Sub-tasks Inside a Story
ParentSub-taskAssigneeEstimated Hours
MBA-42: Build OTP verification screenCreate UI wireframe for OTP screenAnjali (Designer)4h
Develop front-end OTP input componentRahul (Developer)8h
Connect OTP API and handle responsesVikram (Developer)6h
Test OTP flow on all target devicesDeepak (QA)4h

Additional Issue Types

Some JIRA configurations include additional issue types depending on the team's process.

Additional Issue Types
Issue TypePurposeCommon In
ImprovementEnhancement to existing functionality (not a bug)Software teams
New FeatureBrand new functionality not previously availableSoftware teams
SpikeResearch or investigation task with a time-boxed limitAgile teams
Change RequestFormal request to change an existing specificationService Management
IncidentUnplanned interruption to service that needs resolutionIT operations teams
ProblemRoot cause of one or more incidentsIT operations teams
Service RequestA formal request for service from a customer or employeeService Management

Customizing Issue Types

JIRA Administrators can add, rename, or remove issue types at the global or project level.
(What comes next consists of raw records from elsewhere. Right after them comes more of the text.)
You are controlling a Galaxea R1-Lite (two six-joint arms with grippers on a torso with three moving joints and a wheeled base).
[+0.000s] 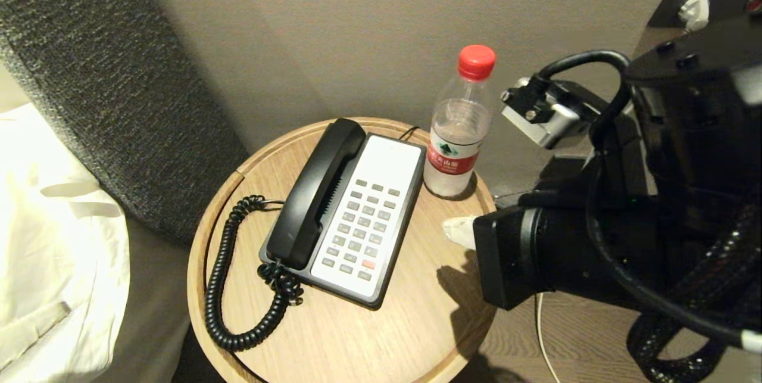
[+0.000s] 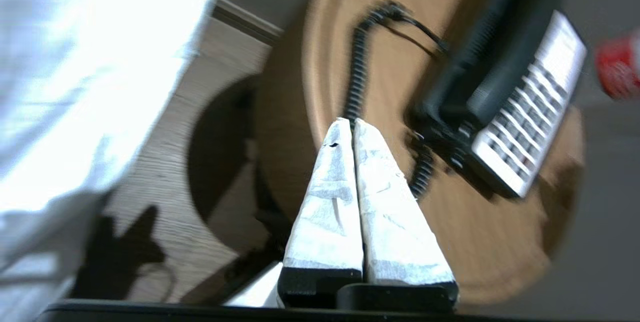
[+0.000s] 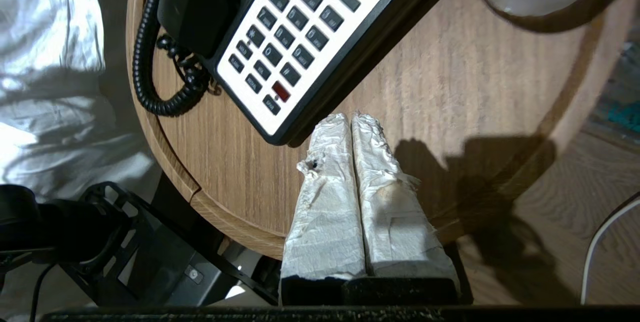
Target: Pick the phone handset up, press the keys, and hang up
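Crowning a round wooden table [image 1: 417, 335] by grey wall [image 1: 357, 25], phone handset [image 1: 315, 192]; both claws pinched closed

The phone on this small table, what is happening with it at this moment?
Nothing holds it yet. The handset lies in its cradle on the phone base, on a round wooden table beside a water bottle. The right tool hangs shut over the table, close to the base's near corner. The left tool, also shut, is off the table's edge.
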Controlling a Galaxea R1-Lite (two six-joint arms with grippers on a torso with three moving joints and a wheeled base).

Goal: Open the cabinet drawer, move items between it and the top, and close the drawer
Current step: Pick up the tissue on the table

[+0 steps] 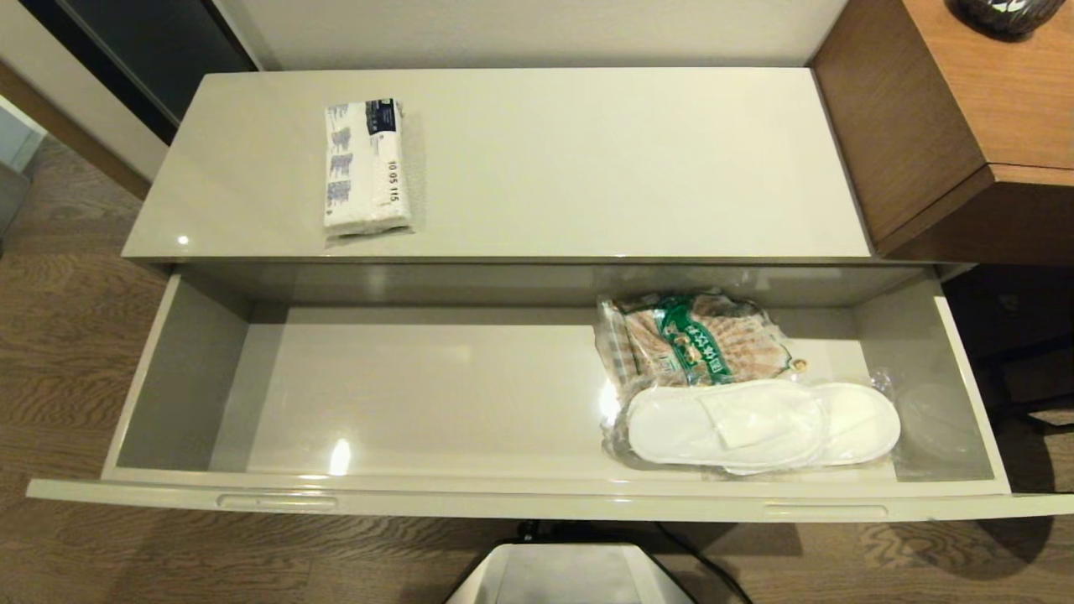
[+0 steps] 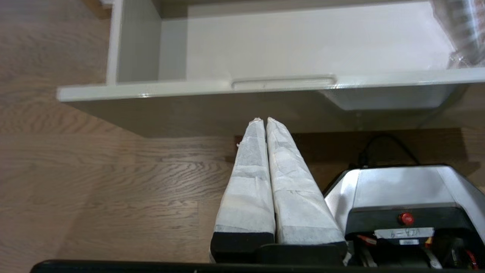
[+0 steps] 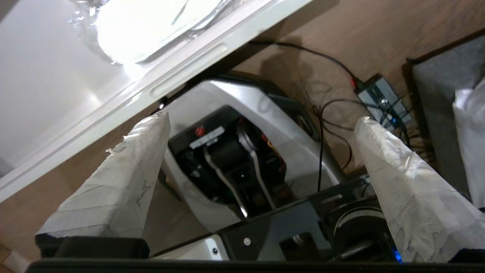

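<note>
The cream cabinet [image 1: 587, 260] has its wide drawer [image 1: 537, 499] pulled fully out. A flat white pack with blue print [image 1: 367, 166] lies on the top [image 1: 629, 159], towards the left. Inside the drawer, at the right, rest white slippers in clear plastic [image 1: 759, 424] and behind them a green-and-tan printed bag [image 1: 696, 335]. Neither arm shows in the head view. My left gripper [image 2: 264, 120] is shut and empty, low in front of the drawer face [image 2: 197, 89]. My right gripper [image 3: 261, 123] hangs open and empty over my own base [image 3: 242, 113], below the drawer rim [image 3: 182, 72] near the slippers [image 3: 140, 28].
A brown wood-grain desk unit [image 1: 940, 126] butts against the cabinet's right end. My base [image 1: 570, 575] sits on the wood floor just in front of the drawer. Cables and a small power box [image 3: 380, 96] lie on the floor beside it.
</note>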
Custom issue types are useful when the default types do not match the team's terminology or process. For example, a legal team might create an issue type called "Contract Review" instead of using "Task."

Choosing the Right Issue Type — Quick Reference

Issue Type Decision Guide
QuestionAnswerUse This Type
Is it a large initiative spanning many sprints?YesEpic
Does it deliver direct value to an end user?YesStory
Is it technical work with no direct user impact?YesTask
Is something broken that used to work?YesBug
Is it a small piece of a larger issue?YesSub-task
Is it research or investigation work?YesSpike (or Task)

Summary

JIRA issue types create a clear structure for different kinds of work. Epics group large goals. Stories capture user-facing features. Tasks cover technical and non-feature work. Bugs document defects. Sub-tasks break down complex work into assignable steps. Using the correct issue type for each piece of work keeps the backlog clean, reporting accurate, and sprint planning straightforward. Understanding workflows — how issues move from one status to the next — is the next key concept to master.